While the first place that your eyes will look is undoubtedly the Free Money section, a better place to start is by looking at the estimated Cost of Attendance (COA) on the right side. The COA is not your bill! Rather, it is an estimate of the costs of being a full-time student and living in West Lafayette for the school year. It also shows the maximum amount of aid you are allowed to receive for the year, not what you ought to be taking. Your actual bill will come later once you’ve signed up for courses. The only costs you will owe Purdue directly are for tuition/ fees, a meal plan (if you have one), and housing costs if you live on campus.

Now that you know that maximum amount of aid you can receive, the free money awaits. If you have any grants or scholarships, they will appear here. If you have an outside scholarship and have not reported it yet , you can do that via your myPurdue. Grants and scholarships are the ideal form of aid since you do not have to pay them back!

If you subtract your gift aid from the Cost of Attendance, you are left with your remaining “Net Cost”. You can look to cover this amount with the “self-help aid”, using money you already have, or a combination of the two. This is the amount you must cover with money you either have now or in the future.

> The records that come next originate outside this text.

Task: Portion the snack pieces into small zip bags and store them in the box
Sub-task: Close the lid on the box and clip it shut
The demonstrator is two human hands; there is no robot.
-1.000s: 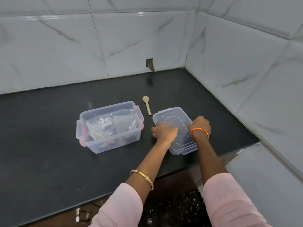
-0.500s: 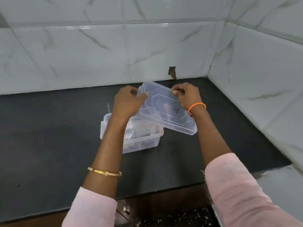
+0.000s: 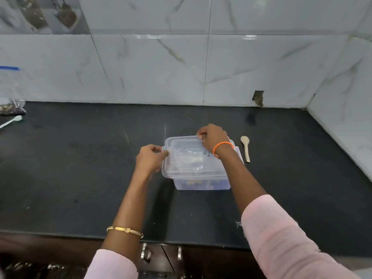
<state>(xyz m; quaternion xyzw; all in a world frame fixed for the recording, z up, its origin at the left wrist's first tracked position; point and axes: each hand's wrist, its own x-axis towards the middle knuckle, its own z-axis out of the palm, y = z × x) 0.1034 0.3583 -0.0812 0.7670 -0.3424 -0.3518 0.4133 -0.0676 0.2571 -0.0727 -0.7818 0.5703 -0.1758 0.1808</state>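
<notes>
Clear plastic lid [image 3: 187, 158] lies atop the box [image 3: 201, 183], centre of frame on the black table [image 3: 80, 178]. Left hand [image 3: 150, 161] pinches the lid's left edge; right hand [image 3: 213, 136] grips its far edge. Snack pieces show through the box wall. Wooden spoon [image 3: 246, 147] just right.

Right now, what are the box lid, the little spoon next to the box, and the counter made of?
The lid looks like clear, slightly frosted plastic: the bags show through it. The spoon seems pale wood with a matt look, though it could be plastic. The counter looks like polished black stone, since it gives faint reflections.
</notes>
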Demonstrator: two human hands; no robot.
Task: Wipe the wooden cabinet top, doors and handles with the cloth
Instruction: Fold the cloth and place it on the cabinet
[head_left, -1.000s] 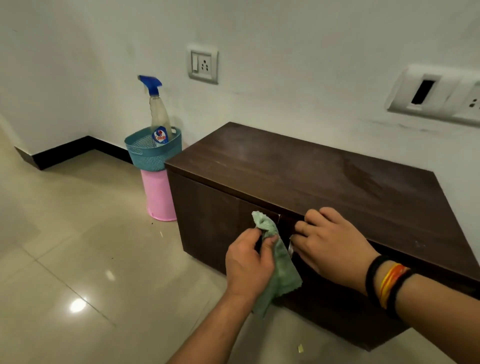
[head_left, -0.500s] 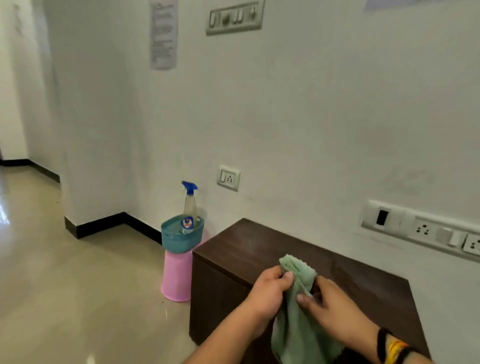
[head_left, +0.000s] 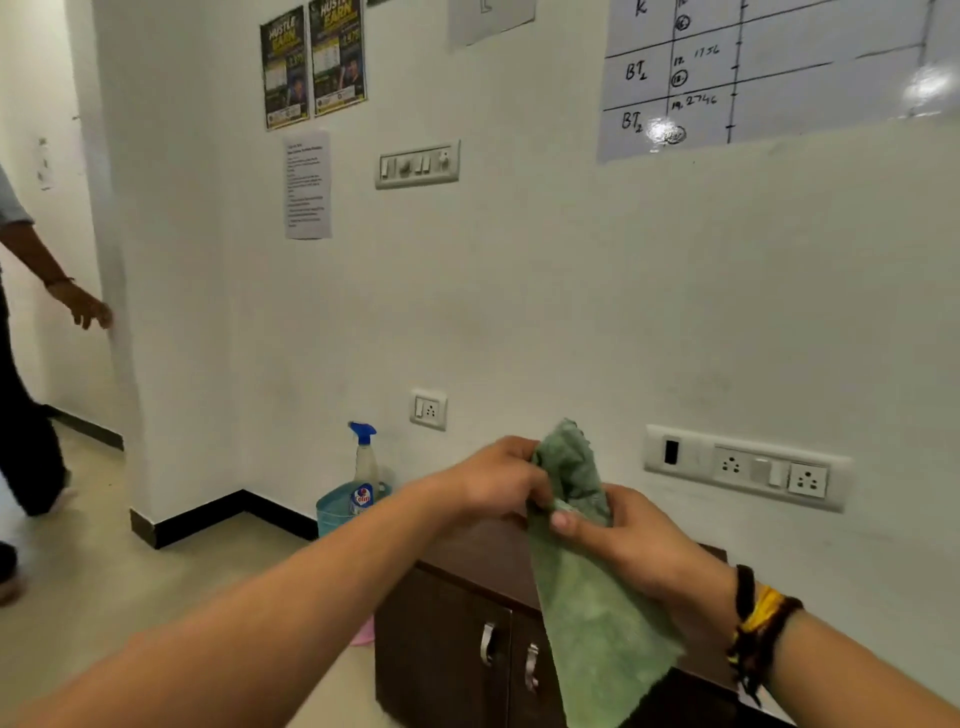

The self-help aid section is where your offered loans and work study will show up. While these options aren’t as preferable as free money they are a better option for many than trying to pay out of pocket.Fin Aid Feb Award Notice.jpg

It’s important to know that while work study is a form of financial aid, it does not credit your account like the other forms of aid do! Having work study opens up many employers on and around campus who will only hire work study students. The student still needs to find a job and earn the money which is paid via a bi-weekly paycheck. If you don’t work enough hours to receive your entire work study amount, you don’t receive it. Work study is a good way to be able to supply yourself with spending money throughout the year, but it is not a reliable way to pay your Purdue bill since you receive it after the bill is already due.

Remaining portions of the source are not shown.